- _Exercise brief_
Wherever the string "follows" shows up in the records below, return that line.
== Exercise materials
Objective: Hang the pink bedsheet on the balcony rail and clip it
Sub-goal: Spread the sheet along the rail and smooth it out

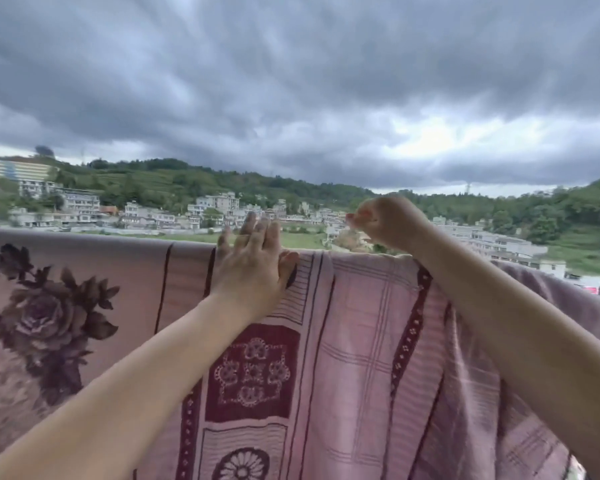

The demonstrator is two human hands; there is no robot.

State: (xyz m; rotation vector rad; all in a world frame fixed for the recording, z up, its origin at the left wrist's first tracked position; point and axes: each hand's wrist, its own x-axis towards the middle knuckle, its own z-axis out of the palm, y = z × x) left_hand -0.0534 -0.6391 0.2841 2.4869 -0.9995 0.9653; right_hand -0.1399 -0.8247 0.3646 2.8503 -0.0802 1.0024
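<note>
The pink bedsheet (361, 341), with dark red borders and a large rose print at the left, hangs over the balcony rail and hides the rail completely. My left hand (253, 261) lies flat against the sheet at its top edge, fingers spread and reaching over the top. My right hand (385, 220) hovers just above the top edge, further right, with its fingers pinched on a small pinkish thing that looks like a clip (351, 218); it is blurred. My right forearm rests across the sheet.
Beyond the rail there is a drop to a green field, a hillside town (205, 211) and dark clouds. The sheet bunches into folds at the right end (551, 296).
</note>
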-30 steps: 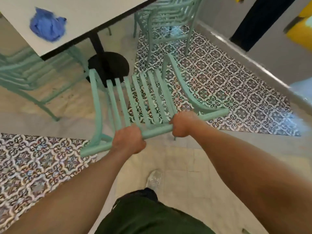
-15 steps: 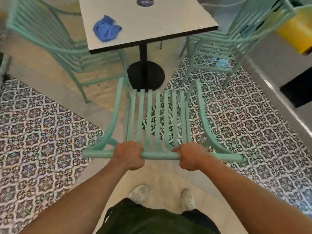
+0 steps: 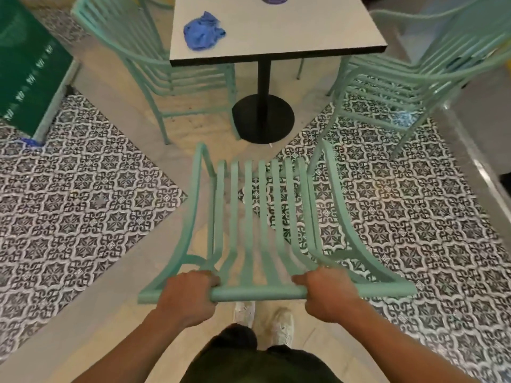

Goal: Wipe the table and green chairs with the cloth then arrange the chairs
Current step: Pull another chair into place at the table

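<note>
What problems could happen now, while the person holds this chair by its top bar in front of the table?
1. If pushed straight ahead, the held chair may hit the table's black base, which lies directly in front of it.
2. The right chair stands close by, so its front leg could catch the held chair's right armrest.
3. Both the left hand and the right hand grip only the top bar, so the chair might tilt.
</note>
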A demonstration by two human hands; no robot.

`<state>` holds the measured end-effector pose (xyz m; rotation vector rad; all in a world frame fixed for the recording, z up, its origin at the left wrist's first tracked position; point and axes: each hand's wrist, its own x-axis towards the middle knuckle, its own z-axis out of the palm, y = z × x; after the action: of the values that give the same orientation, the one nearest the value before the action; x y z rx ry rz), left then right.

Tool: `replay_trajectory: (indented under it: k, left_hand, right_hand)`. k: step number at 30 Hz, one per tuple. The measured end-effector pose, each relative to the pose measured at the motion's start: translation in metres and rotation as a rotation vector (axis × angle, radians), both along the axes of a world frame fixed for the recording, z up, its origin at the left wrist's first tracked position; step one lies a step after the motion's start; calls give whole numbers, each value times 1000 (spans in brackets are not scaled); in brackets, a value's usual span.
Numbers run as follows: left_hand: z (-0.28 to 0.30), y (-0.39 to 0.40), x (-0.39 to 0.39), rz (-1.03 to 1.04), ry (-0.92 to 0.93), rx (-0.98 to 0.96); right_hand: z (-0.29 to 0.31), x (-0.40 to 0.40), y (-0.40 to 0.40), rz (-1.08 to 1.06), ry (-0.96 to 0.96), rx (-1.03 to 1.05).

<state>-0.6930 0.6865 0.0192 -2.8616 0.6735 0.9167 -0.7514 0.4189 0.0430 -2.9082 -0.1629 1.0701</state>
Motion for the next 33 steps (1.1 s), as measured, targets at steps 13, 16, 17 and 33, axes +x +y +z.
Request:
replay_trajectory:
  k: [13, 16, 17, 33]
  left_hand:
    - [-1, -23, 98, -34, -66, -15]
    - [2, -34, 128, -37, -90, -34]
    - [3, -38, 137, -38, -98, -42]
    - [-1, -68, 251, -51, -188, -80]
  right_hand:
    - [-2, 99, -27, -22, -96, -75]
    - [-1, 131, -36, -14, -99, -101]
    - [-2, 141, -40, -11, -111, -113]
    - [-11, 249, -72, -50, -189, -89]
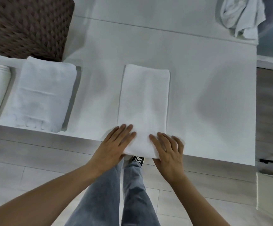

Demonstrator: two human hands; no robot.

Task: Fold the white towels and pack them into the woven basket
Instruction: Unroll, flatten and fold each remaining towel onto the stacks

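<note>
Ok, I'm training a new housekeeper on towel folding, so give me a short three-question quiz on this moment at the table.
1. True or false: both hands rest on the near end of the long folded white towel in the middle of the white table.
2. Where does the crumpled white towel lie? A) at the far right corner of the table B) inside the basket C) on the floor
3. Fill in: the dark brown woven basket stands at the far ____ of the table.

Key: 1 true, the left hand and right hand lie flat on it. 2 A. 3 left.
</note>
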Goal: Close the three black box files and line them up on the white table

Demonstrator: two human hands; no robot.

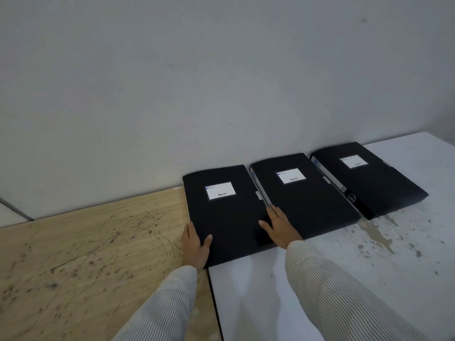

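All three black box files lay closed in a row against the wall point(221, 82). The left hand point(195, 244) cupped the nearest file point(229, 217) at its outer corner, while the right hand point(279, 226) lay flat and open on its other edge, probably to square it with the middle file point(302, 195) and the far file point(369, 178).

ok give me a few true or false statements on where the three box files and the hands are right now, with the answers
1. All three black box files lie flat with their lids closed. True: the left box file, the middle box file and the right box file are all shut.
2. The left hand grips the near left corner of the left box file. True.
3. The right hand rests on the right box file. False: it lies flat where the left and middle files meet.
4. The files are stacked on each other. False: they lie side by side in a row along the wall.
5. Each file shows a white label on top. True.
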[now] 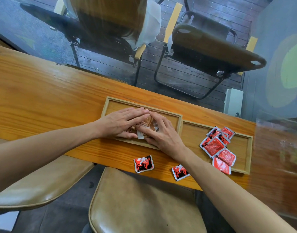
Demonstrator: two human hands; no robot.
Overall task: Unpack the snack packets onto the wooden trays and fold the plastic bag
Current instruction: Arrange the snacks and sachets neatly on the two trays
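Two red packets [143, 163] lie off two trays [241, 167].

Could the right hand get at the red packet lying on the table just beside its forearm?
Probably yes. The red packet lies uncovered on the table beside the forearm; the right hand, now resting on brown packets, need only draw back.

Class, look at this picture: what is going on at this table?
A person is sorting packets into two wooden trays on a table. Both hands, the left hand and right hand, lie flat over a pile of brown packets in the left tray. A heap of red packets sits in the right tray. Two red packets lie loose on the table's near edge.
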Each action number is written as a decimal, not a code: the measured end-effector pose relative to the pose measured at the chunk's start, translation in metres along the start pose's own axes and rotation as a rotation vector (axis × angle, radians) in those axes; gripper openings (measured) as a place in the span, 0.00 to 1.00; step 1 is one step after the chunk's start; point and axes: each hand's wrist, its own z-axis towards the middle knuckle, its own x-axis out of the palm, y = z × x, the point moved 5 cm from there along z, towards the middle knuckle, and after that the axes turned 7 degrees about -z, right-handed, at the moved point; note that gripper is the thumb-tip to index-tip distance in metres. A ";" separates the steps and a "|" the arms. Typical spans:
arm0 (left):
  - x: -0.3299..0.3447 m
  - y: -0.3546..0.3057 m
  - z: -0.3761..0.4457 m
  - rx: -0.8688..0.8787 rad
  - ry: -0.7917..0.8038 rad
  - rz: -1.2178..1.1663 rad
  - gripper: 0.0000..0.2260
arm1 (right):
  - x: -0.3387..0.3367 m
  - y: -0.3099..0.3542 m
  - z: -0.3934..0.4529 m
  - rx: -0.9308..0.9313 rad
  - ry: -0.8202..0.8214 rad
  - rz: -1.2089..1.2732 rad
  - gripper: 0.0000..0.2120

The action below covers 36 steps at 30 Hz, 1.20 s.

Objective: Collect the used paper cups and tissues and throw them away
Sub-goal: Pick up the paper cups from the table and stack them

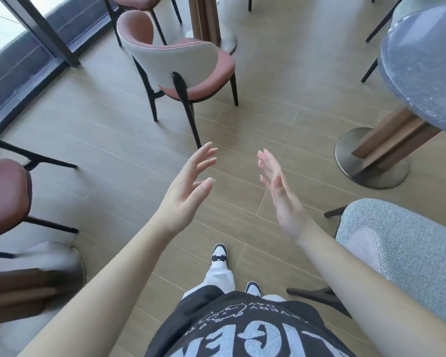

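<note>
My left hand (pixel 188 186) and my right hand (pixel 278 191) are both stretched out in front of me over the wooden floor, palms facing each other a short way apart. Their fingers are straight and spread, and neither hand holds anything. No paper cup, tissue or bin shows in the head view.
A pink-and-white chair (pixel 180 65) stands straight ahead. A round grey table (pixel 422 73) on a metal-footed pedestal (pixel 371 161) is at the right, with a light blue chair (pixel 397 253) near my right arm. Another pink chair (pixel 5 197) and a table base (pixel 36 279) are at the left. A glass wall (pixel 16 60) runs along the far left.
</note>
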 end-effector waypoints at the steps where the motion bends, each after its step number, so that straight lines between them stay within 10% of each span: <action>1: 0.000 0.004 0.012 -0.009 0.023 -0.005 0.32 | -0.003 -0.002 0.012 0.009 -0.010 -0.005 0.39; 36: -0.014 0.047 0.523 -0.061 0.051 -0.062 0.33 | -0.211 0.000 0.459 0.031 -0.071 0.012 0.47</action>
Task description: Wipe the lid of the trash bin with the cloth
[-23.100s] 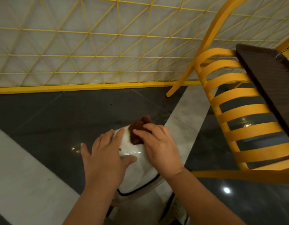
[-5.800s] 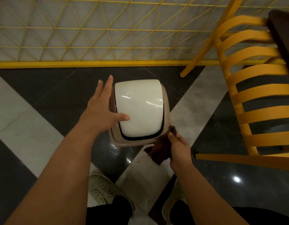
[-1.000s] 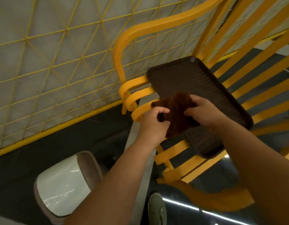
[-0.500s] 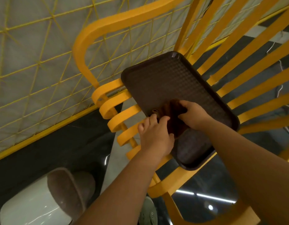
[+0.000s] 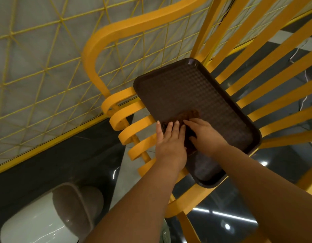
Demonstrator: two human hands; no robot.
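Observation:
The brown cloth lies on a dark brown tray that rests on a yellow slatted chair. My left hand lies flat on the cloth's near left part, fingers stretched out. Beside it, my right hand rests on the cloth with thumb and fingers closed around a fold of it. Most of the cloth is hidden under both hands. The trash bin stands on the floor at the lower left, its glossy white lid set in a brown rim, well apart from both hands.
A yellow wire-grid fence runs along the back left. The chair's curved yellow armrest rises between fence and tray. The floor is glossy dark and pale tile. A shoe tip shows under my left arm.
Both hands have lowered the cloth onto the tray. My left hand has flattened out on it. The view has shifted, so the trash bin shows more at the lower left.

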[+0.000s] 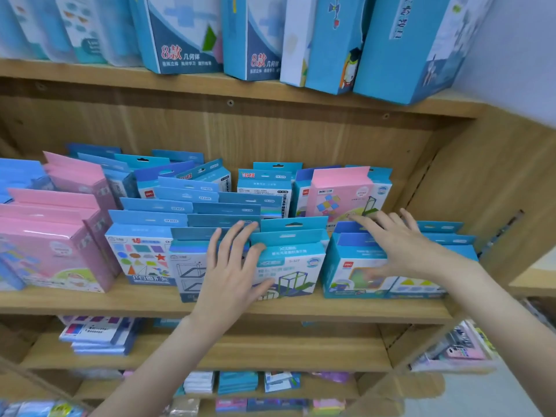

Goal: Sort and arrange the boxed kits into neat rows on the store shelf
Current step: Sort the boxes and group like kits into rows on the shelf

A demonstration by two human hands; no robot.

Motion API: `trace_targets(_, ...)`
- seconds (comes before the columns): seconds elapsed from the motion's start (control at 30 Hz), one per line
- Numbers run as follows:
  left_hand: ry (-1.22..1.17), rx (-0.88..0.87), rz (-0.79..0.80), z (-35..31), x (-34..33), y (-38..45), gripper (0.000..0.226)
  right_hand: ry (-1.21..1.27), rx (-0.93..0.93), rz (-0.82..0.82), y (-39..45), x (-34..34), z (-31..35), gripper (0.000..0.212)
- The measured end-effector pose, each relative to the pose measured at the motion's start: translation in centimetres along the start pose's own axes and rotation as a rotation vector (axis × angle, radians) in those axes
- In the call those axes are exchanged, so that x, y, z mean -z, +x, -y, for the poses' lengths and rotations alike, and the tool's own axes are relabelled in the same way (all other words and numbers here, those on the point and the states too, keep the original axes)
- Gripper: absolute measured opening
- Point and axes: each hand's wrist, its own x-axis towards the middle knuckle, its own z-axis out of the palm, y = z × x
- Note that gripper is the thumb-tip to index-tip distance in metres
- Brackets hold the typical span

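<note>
A: Where's the left hand (231,266) rn?

B: Center of the frame, on the middle shelf (150,302). Fingers spread and fairly straight, lying flat across 2 front boxes: the pale box w/ line-drawn frames (188,275) and the teal box w/ a green frame model (288,266). Thumb sits on the teal box's front, fingertips reach up to the hang tabs behind. Not gripping anything.

A: Right hand (400,248)?

B: Right of center. Also wide, fingers splayed, palm down on top of the teal Deli box (349,266). Fingertips touch the bottom of the pink cube box (340,197) standing just behind it. Thumb lies down the Deli box's front.

A: Any text legible?

B: Teal frame box shows "S-327". Deli box has a red "deli" logo. Tabs in the blue rows behind the left hand carry "CY-" codes, digits too blurry. The shapes box (141,257) left of the hand shows a red "15" and colored shapes. Top of the frame, upper shelf: tall blue boxes (180,34) w/ red "8款" and "几何体".

A: Rest of the shelf?

B: Pink boxes (57,248) in rows at left edge. Lower shelves at bottom hold flat packs, blurry.
</note>
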Motion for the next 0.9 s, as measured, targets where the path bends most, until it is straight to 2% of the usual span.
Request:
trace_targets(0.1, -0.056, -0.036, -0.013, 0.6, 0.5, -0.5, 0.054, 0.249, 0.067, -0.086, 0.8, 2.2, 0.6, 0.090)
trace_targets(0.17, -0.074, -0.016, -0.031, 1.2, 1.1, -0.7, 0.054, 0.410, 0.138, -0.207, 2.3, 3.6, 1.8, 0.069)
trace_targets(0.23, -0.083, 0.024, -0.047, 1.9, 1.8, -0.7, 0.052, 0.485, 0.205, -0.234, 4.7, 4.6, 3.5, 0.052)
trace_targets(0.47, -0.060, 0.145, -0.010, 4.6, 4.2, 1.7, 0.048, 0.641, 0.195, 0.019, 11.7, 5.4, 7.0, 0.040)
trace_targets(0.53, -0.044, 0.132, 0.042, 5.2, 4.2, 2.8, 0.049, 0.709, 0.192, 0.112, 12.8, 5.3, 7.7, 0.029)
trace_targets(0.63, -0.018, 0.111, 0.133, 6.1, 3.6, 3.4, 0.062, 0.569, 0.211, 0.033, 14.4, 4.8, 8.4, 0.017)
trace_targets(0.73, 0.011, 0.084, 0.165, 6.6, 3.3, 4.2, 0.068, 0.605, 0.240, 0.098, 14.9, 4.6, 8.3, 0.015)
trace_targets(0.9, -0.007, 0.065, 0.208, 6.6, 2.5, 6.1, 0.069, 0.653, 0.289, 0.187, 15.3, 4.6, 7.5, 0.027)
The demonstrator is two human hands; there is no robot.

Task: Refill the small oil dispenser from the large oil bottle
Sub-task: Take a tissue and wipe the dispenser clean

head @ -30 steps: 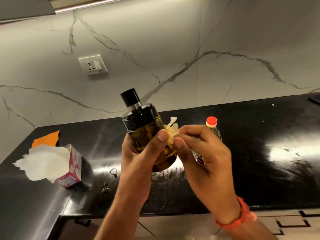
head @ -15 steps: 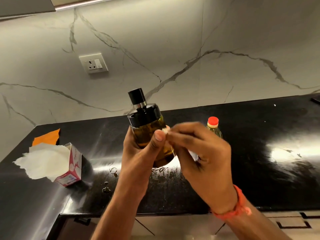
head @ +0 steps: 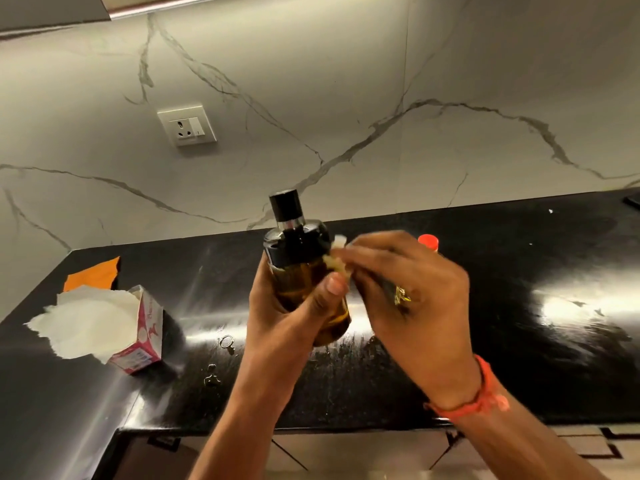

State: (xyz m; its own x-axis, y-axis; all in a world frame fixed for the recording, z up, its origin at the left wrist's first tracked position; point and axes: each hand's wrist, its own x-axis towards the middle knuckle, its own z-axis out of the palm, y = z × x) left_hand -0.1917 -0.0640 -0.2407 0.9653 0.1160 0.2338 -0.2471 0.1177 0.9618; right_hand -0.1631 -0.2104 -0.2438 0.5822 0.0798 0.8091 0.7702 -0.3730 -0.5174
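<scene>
Left hand gripped the dispenser upright above the counter, cap on, while right hand pinched a tissue against its shoulder, and the bottle stood just behind that right hand, nearer it.

On the black countertop, a pink-and-white tissue box with white paper spilling out, an orange scrap behind it; a wall socket on the marble backsplash
</scene>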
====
- _Output_
Numbers run as follows: left_hand: z (-0.28 to 0.30), y (-0.39 to 0.40), x (-0.39 to 0.39), rz (-1.03 to 1.04), ry (-0.92 to 0.93), rx (-0.98 to 0.96); right_hand: z (-0.29 to 0.31), x (-0.40 to 0.40), y (-0.40 to 0.40), rz (-1.08 to 1.06), ry (-0.96 to 0.96), rx (-1.03 to 1.05).
- Numbers run as follows:

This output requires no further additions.